BEGIN
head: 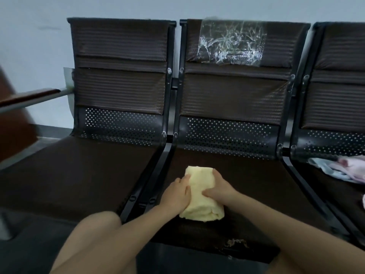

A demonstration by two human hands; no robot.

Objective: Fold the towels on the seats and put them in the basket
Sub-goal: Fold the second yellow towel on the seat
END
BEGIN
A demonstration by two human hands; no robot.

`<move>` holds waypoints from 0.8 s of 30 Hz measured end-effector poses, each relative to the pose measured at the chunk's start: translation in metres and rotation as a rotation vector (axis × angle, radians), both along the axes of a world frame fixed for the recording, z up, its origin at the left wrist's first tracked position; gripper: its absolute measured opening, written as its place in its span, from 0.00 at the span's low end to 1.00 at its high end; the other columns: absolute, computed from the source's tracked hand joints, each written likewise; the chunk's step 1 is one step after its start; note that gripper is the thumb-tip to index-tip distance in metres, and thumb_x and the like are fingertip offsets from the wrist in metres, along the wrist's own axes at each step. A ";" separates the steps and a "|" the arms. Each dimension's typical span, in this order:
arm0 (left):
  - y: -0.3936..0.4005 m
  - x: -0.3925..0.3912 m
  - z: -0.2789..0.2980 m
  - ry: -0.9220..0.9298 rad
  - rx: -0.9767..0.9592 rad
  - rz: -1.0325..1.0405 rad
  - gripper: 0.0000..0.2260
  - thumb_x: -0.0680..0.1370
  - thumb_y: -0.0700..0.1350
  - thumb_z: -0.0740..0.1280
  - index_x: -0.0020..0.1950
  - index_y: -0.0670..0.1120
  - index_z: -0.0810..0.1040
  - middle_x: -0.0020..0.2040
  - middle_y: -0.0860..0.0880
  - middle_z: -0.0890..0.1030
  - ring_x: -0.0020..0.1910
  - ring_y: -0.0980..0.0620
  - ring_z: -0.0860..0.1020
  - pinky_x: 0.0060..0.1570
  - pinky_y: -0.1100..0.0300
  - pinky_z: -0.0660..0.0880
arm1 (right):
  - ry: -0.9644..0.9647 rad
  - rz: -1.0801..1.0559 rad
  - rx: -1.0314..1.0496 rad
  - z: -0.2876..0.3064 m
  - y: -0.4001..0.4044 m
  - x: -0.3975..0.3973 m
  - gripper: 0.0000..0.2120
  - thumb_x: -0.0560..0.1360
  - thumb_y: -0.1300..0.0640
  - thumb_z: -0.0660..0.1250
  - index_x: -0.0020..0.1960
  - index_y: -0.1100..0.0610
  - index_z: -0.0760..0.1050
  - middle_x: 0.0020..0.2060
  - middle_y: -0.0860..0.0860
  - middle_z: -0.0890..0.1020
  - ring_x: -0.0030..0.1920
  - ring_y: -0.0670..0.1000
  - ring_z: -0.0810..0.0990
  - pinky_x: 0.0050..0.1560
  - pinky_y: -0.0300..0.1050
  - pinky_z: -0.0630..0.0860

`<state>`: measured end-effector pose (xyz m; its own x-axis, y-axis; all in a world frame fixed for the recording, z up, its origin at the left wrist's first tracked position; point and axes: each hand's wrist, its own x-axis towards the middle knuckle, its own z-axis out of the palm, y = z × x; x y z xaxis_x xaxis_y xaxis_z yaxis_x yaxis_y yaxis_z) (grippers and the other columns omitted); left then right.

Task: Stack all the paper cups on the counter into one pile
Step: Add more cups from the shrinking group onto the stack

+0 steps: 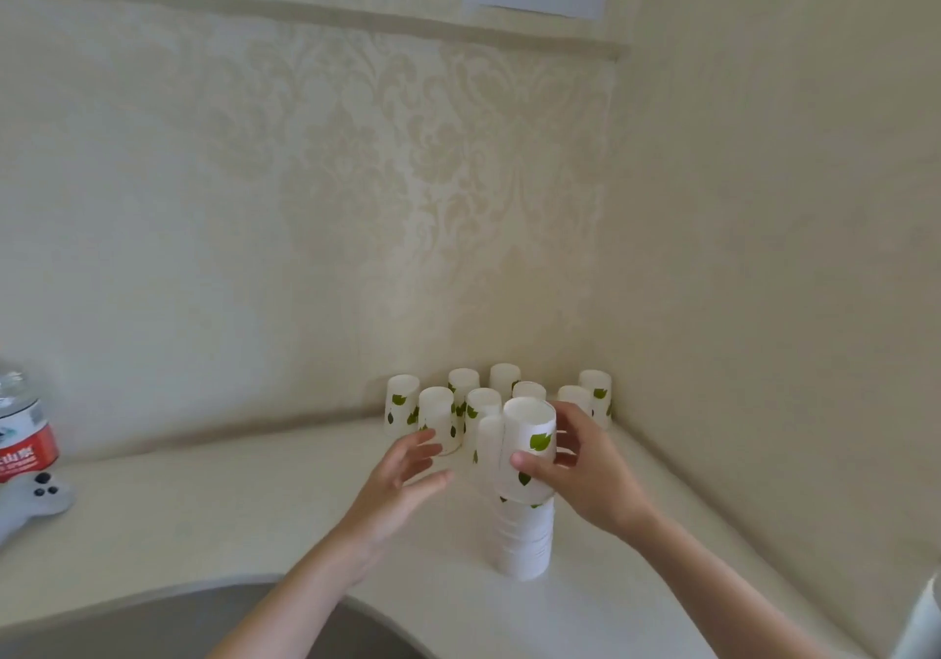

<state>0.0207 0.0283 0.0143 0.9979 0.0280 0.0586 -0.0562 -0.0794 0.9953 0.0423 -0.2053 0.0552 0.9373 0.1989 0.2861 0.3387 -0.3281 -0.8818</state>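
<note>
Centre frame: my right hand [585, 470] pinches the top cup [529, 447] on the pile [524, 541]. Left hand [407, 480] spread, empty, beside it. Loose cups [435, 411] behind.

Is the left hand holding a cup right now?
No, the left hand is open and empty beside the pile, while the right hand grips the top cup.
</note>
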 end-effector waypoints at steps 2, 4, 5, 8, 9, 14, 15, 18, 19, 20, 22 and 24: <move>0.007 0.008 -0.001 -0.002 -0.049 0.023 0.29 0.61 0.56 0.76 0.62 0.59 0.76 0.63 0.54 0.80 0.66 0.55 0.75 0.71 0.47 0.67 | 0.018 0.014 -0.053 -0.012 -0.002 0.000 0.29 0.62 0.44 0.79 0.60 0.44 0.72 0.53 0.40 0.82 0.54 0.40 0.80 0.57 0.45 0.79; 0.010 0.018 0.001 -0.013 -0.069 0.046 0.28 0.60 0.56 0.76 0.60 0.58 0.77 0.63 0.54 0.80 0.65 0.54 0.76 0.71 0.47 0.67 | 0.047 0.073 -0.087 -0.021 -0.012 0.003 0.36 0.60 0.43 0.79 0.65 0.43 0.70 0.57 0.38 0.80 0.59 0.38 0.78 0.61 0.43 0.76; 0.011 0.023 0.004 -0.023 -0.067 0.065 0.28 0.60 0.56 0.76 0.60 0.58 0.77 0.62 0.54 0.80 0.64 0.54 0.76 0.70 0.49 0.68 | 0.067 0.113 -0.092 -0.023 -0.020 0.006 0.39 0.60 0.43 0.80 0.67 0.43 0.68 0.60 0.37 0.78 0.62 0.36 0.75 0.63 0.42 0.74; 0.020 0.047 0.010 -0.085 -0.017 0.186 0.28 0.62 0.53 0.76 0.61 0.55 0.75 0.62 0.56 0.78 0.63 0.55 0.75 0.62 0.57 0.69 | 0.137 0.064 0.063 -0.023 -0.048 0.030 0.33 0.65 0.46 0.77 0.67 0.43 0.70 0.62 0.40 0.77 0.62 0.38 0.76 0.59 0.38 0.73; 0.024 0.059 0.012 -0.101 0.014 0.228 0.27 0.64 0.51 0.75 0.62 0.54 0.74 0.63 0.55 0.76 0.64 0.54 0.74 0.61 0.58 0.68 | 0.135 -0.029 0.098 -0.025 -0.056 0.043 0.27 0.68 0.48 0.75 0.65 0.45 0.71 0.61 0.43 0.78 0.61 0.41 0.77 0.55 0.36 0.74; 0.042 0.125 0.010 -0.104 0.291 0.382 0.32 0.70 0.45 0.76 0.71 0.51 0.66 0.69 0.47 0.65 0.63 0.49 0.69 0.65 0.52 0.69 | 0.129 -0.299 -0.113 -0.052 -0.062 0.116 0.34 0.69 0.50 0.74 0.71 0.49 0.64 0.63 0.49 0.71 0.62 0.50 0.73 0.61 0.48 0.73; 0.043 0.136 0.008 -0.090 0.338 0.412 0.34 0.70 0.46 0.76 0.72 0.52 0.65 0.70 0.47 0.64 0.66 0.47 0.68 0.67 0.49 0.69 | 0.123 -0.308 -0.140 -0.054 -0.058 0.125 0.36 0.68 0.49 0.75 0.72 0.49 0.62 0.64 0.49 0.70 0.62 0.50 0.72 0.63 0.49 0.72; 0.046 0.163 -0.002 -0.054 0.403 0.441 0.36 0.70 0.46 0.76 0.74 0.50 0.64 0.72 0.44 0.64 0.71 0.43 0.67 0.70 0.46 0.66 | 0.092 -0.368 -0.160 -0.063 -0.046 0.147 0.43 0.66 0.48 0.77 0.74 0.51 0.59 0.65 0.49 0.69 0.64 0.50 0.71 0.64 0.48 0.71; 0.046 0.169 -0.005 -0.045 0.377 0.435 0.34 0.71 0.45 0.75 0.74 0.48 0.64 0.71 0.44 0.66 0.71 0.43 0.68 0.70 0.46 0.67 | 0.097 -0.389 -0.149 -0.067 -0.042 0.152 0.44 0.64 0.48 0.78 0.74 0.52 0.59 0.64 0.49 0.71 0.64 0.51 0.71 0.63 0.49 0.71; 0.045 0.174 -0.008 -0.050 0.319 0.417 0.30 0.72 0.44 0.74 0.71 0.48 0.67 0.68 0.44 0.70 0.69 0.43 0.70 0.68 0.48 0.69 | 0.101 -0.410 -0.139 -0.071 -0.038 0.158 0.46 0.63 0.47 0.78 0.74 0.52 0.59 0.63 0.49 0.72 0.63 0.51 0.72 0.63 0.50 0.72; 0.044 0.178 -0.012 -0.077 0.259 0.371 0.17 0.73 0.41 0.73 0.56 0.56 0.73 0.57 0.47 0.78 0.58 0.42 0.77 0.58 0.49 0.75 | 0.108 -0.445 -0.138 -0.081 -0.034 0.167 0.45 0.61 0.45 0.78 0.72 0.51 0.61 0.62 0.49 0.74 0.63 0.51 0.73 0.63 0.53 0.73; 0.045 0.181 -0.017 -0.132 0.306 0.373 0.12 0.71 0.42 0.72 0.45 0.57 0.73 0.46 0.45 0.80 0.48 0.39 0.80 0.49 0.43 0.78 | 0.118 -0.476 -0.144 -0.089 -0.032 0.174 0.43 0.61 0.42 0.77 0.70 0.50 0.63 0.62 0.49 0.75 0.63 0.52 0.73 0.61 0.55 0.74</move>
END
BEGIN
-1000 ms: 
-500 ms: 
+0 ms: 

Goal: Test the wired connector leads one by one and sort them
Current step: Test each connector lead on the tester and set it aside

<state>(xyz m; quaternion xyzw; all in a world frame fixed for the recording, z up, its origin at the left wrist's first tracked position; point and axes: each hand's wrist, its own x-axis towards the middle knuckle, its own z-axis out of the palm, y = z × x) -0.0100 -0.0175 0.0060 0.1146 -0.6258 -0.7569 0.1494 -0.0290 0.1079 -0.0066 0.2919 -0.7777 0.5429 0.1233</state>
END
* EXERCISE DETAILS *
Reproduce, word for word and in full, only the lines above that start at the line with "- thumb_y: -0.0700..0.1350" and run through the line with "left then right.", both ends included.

* WRITTEN RESPONSE *
  - thumb_y: -0.0700..0.1350
  - thumb_z: -0.0740..0.1280
  - index_x: -0.0020..0.1950
  - index_y: -0.0670..0.1120
  - index_z: -0.0810..0.1040
  - middle_x: -0.0020..0.2040
  - middle_y: -0.0860..0.0880
  - middle_z: -0.0890..0.1030
  - ring_x: -0.0020..0.1910
  - ring_y: -0.0980..0.0620
  - ring_z: -0.0860..0.1020
  - pinky_x: 0.0060..0.1570
  - pinky_y: -0.1100..0.0300
  - pinky_z: -0.0660..0.0880
arm1 (right):
  - ry: -0.9644..0.9647 rad
  - rz: -1.0801..1.0559 rad
  - rx: -1.0314..1.0496 rad
  - z: -0.2876..0.3064 m
  - y: -0.4001..0.4044 m
  - x: -0.3975..0.3973 m
  - gripper: 0.0000..0.2120
  - thumb_x: -0.0560..0.1360
  - thumb_y: -0.1300..0.0640
  - thumb_z: -0.0660..0.1250
  - index_x: -0.0020..0.1960
  - index_y: -0.1100..0.0610
  - index_z: -0.0760..0.1050
  - middle_x: 0.0020..0.2060
  - middle_y: -0.0860..0.0860
  - middle_z: -0.0890..0.1020
  - ring_x: -0.0030..0.1920
  - ring_y: -0.0670..0.1000
  - ring_z: -0.0810..0.0990
  - pinky_x: 0.0050..0.1560
  - pinky_y: -0.0300..0.1050
  - pinky_z: -0.0630..0.0860

`<state>`: measured end-effector pose (xyz m; its own x-axis, y-axis; all in a world frame fixed for the recording, z up, its origin at the left wrist's first tracked position; point and axes: each hand's wrist, its own x-axis towards the middle knuckle, its own z-axis out of the palm, y = z × x; x y z xaxis_x xaxis_y xaxis_z yaxis_x yaxis_y yaxis_z) (grippers and the other columns omitted); left then right.

Thus the exercise is complete.